As at December 31st 2024, audit fees amounted to EUR 130,000.00 (2023:EUR 117,500.00). The item Miscellaneous external charges relate mainly to contributions paid to the CSSF.

NOTE 14 – Other operating expenses

The other operating expenses mainly include:

  • directors’ fees for a gross amount of EUR 373,065.85 (2023: EUR 345,645.85).

FOTEX HOLDING Annual Accounts for the year ended 31/12/2024 (expressed in EUR)

NOTE 15 – Income from participating interests

This item is composed of:

  • dividends received from affiliated undertakings for an amount of EUR 356,701.49 (2023: EUR 245,526.89).

NOTE 16 – Interest payable and similar expenses concerning affiliated undertakings

The interest payable is mainly composed of:

  • interest paid/or due to affiliated undertakings for an amount of EUR 560,873.17 (2023: EUR 923,288,16).

NOTE 17 – Tax on profit

The Company has entered into a tax consolidation regime with its subsidiary Upington Investment S.à r.l. as per the article 164 bis LIT as of 01/01/2010. In accordance with the tax consolidation regime, the corporate income and the municipal business taxes of Fotex Holding S.E. (as parent company) and Upington Investment S.à r.l (subsidiary company) are calculated and accounted for at the level of Fotex Holding S.E. This caption can be detailed as follows:

2024 2023
Regularisation of corporate income tax from previous year 652.77 0.00
Total 652.77 0.00

NOTE 18 – Other taxes

2024 2023
Net wealth tax 4,815.00 12,050.00
Total 4,815.00 12,050.00

NOTE 19 – Additional information

Staff costs

During the financial year, the Company employed 1.33 employee (2023: 1 employee).

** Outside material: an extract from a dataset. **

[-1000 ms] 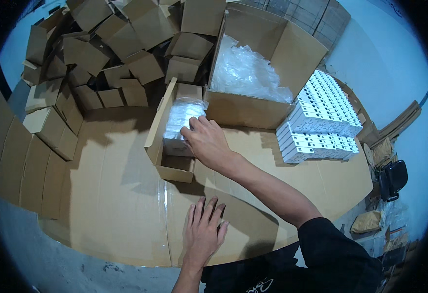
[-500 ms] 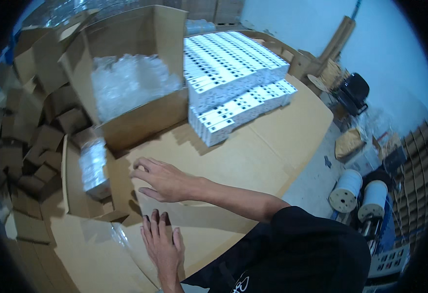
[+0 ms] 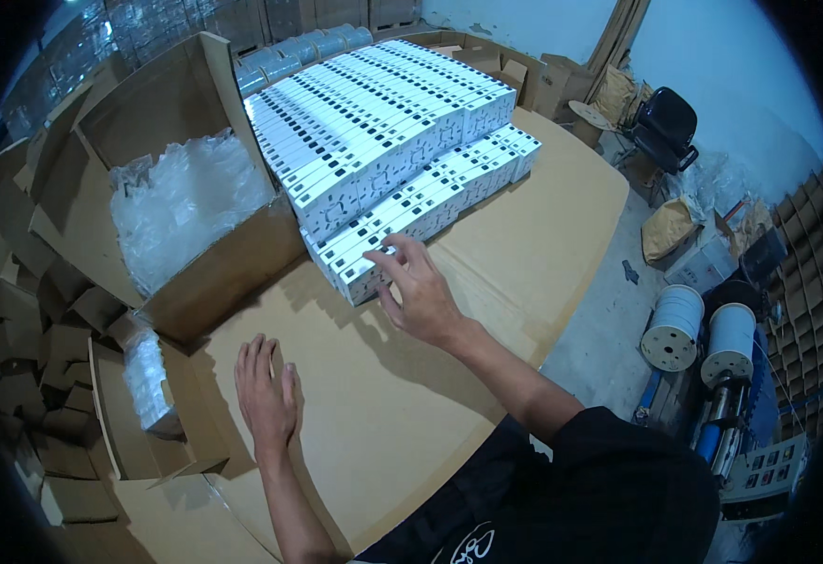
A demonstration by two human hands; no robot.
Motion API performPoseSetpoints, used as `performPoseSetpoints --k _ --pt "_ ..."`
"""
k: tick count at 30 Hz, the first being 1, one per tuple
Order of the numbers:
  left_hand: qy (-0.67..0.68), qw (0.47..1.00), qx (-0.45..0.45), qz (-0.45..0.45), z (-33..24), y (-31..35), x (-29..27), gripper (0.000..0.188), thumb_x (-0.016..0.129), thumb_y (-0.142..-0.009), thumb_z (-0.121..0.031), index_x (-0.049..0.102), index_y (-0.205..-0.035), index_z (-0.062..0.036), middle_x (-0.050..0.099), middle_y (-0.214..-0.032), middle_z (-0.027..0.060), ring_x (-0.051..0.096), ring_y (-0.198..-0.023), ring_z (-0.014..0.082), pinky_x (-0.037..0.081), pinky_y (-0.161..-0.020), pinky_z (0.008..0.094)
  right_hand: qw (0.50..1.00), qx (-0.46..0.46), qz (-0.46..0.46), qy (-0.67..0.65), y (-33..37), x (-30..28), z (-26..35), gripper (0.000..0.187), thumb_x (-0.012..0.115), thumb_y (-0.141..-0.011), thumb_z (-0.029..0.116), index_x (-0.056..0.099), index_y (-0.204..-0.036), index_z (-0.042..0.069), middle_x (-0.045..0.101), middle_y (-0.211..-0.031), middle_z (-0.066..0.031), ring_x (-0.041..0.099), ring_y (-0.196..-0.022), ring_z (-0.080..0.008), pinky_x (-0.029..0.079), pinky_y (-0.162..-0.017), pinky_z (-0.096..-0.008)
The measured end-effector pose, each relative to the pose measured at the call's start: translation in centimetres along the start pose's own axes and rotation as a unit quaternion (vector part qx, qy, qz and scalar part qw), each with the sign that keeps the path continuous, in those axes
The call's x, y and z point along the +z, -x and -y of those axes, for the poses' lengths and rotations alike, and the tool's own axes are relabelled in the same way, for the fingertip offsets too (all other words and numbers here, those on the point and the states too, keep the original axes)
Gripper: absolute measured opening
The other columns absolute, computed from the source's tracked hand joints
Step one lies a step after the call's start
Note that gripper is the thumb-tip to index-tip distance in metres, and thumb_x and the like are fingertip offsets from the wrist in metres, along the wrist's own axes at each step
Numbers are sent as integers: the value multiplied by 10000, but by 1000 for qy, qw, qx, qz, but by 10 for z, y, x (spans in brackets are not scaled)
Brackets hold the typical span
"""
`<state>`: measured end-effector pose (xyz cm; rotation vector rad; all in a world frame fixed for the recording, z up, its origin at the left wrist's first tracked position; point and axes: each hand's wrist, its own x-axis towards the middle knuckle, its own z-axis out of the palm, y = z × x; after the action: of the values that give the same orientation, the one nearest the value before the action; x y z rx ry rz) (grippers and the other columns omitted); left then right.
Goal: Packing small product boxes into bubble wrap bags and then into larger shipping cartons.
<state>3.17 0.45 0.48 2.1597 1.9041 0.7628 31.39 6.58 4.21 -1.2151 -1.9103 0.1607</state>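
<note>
Right hand (image 3: 423,299) has moved to the slim white cartons (image 3: 374,127), fingers parted, seemingly reaching; gripping calls for narrowing them. Left hand (image 3: 266,399) lies spread, empty.

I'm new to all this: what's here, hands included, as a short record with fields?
Left hand: fingers extended over the brown cardboard surface, holding nothing visible
Right hand: fingers apart, at the stacked white oblong boxes with black markings; contact unclear
Large open brown cardboard box: crumpled clear plastic inside
Small open brown cardboard box: shiny plastic-wrapped stack inside
</note>
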Motion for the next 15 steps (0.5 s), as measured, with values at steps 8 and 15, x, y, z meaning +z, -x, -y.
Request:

FOTEX HOLDING Annual Accounts for the year ended 31/12/2024 (expressed in EUR)

NOTE 19 – Additional information (continued)

Advances and loans granted to the members of the administrative, managerial and supervisory bodies

During the year, the Company did not grant advances and loans to the members of those bodies and no commitments have been entered into on their behalf by way of guarantees of any kind (2023: NIL).

Off balance sheet commitments

There are no off-balance sheet commitments.

Subsequent event

There have been no subsequent event following the financial year-end.